Kahraman Seda, Yalcin Suayib
Yıldırım Beyazıt University Faculty of Medicine, Department of Medical Oncology, Ankara, Turkey.
Hacettepe University Institute of Cancer, Department of Medical Oncology, Ankara, Turkey.
Onco Targets Ther. 2021 Jul 13;14:4149-4162. doi: 10.2147/OTT.S315252. eCollection 2021.

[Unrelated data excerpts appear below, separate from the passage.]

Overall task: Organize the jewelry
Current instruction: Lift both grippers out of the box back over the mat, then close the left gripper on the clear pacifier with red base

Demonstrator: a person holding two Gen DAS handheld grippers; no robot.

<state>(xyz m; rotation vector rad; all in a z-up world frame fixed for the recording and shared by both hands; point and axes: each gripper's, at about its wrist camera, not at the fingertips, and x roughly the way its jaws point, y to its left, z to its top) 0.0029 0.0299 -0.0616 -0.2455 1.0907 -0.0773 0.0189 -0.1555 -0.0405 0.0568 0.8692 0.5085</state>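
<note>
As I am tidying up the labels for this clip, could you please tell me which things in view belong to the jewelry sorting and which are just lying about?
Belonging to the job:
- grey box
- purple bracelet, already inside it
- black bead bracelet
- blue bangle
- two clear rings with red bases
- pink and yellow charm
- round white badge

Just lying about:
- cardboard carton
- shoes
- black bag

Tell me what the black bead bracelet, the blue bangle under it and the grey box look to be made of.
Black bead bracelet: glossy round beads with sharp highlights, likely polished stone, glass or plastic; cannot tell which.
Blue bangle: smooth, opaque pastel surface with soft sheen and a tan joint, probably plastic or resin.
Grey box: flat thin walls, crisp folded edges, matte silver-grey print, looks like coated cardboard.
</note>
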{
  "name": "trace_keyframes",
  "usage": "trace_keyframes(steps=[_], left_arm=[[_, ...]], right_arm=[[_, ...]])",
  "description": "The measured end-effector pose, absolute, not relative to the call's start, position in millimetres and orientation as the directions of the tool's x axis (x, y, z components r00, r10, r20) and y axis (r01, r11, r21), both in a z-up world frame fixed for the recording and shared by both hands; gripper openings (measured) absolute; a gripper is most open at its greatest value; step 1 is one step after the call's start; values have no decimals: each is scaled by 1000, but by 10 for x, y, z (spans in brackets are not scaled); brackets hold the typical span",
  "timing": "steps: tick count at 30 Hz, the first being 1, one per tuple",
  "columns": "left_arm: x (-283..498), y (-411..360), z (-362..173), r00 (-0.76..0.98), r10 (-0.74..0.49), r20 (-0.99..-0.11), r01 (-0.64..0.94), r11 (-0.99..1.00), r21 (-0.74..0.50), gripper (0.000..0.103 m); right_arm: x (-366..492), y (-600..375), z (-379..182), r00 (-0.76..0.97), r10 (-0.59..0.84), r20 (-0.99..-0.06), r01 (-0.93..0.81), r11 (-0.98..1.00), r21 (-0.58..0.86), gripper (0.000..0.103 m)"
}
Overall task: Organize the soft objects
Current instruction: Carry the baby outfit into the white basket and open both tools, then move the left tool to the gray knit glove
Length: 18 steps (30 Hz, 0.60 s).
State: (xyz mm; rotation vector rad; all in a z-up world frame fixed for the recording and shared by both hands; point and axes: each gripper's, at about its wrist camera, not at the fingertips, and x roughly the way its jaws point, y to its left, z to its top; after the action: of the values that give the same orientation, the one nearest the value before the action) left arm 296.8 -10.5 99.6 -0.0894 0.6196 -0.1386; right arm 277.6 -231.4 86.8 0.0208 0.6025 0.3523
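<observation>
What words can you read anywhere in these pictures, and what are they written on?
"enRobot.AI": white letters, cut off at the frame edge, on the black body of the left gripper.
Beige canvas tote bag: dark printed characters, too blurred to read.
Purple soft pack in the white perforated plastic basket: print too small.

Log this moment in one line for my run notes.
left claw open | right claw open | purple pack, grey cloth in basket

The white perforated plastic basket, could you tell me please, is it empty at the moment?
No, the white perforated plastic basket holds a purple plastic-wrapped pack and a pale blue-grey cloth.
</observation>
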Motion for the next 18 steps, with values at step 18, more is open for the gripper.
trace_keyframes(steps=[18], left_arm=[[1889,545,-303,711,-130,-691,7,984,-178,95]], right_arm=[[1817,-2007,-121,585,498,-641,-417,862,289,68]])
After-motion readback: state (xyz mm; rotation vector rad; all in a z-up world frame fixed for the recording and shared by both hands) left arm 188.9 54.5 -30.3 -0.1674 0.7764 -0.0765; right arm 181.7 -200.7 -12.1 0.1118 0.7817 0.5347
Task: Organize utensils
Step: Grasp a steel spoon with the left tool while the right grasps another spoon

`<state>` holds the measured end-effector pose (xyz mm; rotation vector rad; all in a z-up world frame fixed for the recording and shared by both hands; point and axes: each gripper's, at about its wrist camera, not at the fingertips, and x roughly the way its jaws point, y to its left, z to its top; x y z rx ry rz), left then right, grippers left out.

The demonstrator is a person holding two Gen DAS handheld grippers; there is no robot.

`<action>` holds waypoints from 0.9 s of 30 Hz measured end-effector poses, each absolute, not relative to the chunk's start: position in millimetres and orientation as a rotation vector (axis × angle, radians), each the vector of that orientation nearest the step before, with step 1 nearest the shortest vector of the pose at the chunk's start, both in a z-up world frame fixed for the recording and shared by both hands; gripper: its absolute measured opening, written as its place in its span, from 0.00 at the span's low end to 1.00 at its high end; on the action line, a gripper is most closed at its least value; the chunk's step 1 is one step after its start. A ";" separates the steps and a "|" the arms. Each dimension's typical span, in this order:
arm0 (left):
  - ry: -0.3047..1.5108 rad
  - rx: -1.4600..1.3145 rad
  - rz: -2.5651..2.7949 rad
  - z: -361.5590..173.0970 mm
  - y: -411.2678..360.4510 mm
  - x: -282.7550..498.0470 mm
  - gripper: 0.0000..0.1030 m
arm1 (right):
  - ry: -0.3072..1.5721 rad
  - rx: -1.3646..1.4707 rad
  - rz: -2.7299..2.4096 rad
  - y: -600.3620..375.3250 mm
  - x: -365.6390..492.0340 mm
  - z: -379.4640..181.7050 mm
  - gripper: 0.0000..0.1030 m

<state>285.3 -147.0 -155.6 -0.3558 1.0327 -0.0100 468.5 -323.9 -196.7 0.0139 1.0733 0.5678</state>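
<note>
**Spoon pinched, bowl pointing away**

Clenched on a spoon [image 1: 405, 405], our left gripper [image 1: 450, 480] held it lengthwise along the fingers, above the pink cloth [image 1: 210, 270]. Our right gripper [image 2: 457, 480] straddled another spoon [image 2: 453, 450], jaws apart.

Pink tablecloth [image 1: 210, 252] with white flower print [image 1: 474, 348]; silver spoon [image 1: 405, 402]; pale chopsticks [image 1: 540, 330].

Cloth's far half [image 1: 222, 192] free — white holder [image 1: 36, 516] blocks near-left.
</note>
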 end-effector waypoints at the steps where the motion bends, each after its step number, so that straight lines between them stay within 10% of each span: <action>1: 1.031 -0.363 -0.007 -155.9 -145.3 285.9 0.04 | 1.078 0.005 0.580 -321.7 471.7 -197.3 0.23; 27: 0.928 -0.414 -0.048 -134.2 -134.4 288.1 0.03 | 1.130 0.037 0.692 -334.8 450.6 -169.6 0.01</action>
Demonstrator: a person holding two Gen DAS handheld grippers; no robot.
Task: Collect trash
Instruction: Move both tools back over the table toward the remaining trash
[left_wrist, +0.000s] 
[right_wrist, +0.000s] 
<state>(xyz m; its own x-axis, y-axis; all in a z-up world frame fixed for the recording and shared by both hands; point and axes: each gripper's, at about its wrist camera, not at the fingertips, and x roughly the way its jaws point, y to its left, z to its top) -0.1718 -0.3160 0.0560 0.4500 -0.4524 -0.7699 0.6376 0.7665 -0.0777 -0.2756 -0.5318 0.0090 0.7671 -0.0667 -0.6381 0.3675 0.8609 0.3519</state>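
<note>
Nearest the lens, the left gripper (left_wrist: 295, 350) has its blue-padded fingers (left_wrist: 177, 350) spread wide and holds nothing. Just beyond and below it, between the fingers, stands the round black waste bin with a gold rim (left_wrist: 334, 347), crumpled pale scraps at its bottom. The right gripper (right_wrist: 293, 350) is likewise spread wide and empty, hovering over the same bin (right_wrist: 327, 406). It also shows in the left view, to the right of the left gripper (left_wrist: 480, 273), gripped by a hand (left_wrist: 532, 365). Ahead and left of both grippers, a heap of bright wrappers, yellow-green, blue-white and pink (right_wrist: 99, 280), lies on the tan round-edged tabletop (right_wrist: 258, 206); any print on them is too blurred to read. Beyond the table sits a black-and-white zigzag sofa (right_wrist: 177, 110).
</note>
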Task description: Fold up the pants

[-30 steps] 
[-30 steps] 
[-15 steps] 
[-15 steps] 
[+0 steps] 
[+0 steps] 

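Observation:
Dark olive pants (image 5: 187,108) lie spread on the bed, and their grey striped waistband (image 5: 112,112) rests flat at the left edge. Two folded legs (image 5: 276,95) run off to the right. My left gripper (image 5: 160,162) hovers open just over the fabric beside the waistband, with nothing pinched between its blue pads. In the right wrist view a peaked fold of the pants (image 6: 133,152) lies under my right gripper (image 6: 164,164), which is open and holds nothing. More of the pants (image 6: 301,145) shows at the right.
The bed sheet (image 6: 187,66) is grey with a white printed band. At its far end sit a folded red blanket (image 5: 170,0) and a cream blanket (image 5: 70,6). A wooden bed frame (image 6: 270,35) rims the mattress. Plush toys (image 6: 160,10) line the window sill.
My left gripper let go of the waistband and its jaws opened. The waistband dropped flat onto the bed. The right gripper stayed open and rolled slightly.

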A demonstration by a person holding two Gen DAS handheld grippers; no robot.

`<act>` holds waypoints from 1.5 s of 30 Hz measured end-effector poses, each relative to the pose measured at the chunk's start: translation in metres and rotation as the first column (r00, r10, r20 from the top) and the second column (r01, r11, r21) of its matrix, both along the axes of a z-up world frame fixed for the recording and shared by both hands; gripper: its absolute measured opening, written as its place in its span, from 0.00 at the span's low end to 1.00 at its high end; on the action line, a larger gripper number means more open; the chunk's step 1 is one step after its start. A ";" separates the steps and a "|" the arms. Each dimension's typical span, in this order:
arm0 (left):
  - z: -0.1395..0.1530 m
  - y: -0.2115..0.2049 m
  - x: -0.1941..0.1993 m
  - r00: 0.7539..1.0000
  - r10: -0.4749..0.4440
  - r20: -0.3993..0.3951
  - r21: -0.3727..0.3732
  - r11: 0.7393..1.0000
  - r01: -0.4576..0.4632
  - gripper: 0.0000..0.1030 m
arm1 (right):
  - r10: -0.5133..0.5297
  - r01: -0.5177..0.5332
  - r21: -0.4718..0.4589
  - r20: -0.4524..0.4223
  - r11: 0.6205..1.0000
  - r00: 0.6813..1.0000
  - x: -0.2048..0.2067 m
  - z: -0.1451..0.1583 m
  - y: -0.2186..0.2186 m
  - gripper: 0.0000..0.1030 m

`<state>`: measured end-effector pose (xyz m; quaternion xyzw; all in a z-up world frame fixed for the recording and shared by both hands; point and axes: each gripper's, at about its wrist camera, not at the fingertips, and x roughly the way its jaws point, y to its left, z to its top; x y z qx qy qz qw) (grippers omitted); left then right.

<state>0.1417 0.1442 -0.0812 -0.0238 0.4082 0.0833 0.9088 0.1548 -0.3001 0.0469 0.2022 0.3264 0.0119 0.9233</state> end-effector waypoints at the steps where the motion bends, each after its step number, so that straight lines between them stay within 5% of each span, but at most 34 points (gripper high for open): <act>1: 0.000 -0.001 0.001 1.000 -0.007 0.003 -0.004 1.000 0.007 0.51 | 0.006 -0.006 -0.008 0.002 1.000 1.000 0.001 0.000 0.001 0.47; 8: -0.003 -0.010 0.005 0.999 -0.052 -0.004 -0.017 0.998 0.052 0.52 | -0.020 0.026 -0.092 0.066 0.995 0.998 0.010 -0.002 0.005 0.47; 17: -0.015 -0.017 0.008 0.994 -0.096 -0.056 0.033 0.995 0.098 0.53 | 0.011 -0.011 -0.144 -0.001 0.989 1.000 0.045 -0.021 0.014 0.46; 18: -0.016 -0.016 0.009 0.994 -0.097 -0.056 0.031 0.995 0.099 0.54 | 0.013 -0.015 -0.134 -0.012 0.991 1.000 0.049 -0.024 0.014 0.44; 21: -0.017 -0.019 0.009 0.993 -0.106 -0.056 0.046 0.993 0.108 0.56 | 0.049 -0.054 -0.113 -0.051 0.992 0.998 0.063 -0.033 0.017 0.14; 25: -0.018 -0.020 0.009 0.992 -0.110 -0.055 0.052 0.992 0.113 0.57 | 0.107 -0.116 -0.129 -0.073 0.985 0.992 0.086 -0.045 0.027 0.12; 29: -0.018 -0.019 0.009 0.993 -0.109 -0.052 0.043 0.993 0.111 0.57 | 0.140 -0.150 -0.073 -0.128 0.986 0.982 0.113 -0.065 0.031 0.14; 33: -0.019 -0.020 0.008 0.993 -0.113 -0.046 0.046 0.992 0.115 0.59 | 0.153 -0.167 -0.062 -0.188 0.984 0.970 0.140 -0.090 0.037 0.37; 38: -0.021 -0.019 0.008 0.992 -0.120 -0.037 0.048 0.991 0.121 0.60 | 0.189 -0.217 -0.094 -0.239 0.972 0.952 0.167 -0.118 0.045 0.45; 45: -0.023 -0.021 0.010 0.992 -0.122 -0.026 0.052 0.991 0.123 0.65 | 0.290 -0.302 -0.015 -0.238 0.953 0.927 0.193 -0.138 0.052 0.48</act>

Gastric cancer (GC) is the fifth most common cancer worldwide. Despite recent improvements in treatment quality and options, advanced gastric cancer remains one of the hardest to cure cancers, with a median overall survival (OS) of 10-12 months and a 5-year OS of approximately 5-20%. There is an unmet need for further efforts to palliate disease-related symptoms, improve quality of life, increase tumor response rate, and prolong progression free and overall survival while balancing the toxicities of therapy. The most common type of GC is adenocarcinoma, which demonstrates morphological, biological, and clinical heterogeneity. A plethora of genomic alterations and the activation of numerous molecular pathways including human epidermal growth receptor 2 (HER2), epidermal growth factor receptor (EGFR), fibroblast growth factor receptor-2 (FGFR2), mesenchymal epidermal transforming factor receptor (MET), and the phosphatidylinositol 3-kinase (PI3K)/mammalian target of rapamycin (mTOR) are responsible for the complex heterogeneity of GC. Efforts to validate the therapeutic effects of inhibiting some of these aberrantly expressed pathways have failed to lead to a clinically meaningful outcome apart from the overexpression/amplification of the HER2 gene, inhibition of which has had a significant impact on clinical practice. The only available biomarkers to guide the effective treatment of patients with advanced GC are HER2 overexpression, MSI/PD-L1 status, and FGFR alterations. Various anti-HER2 agents have been evaluated after the success of the ToGA trial, but none led to a significant enough clinical improvement to be considered a viable alternative for HER2-targeted therapy in advanced GC until the global Keynote-811 trial, which added pembrolizumab to trastuzumab in combination with chemotherapy. This combination demonstrated a survival advantage for the first time in the 11 years since ToGA. Trastuzumab deruxtecan (T-DXd) was also found to be effective in patients who had already received >2 previous lines of treatment. Despite these promising avenues, the optimal management of HER-2 positive GC still requires further development.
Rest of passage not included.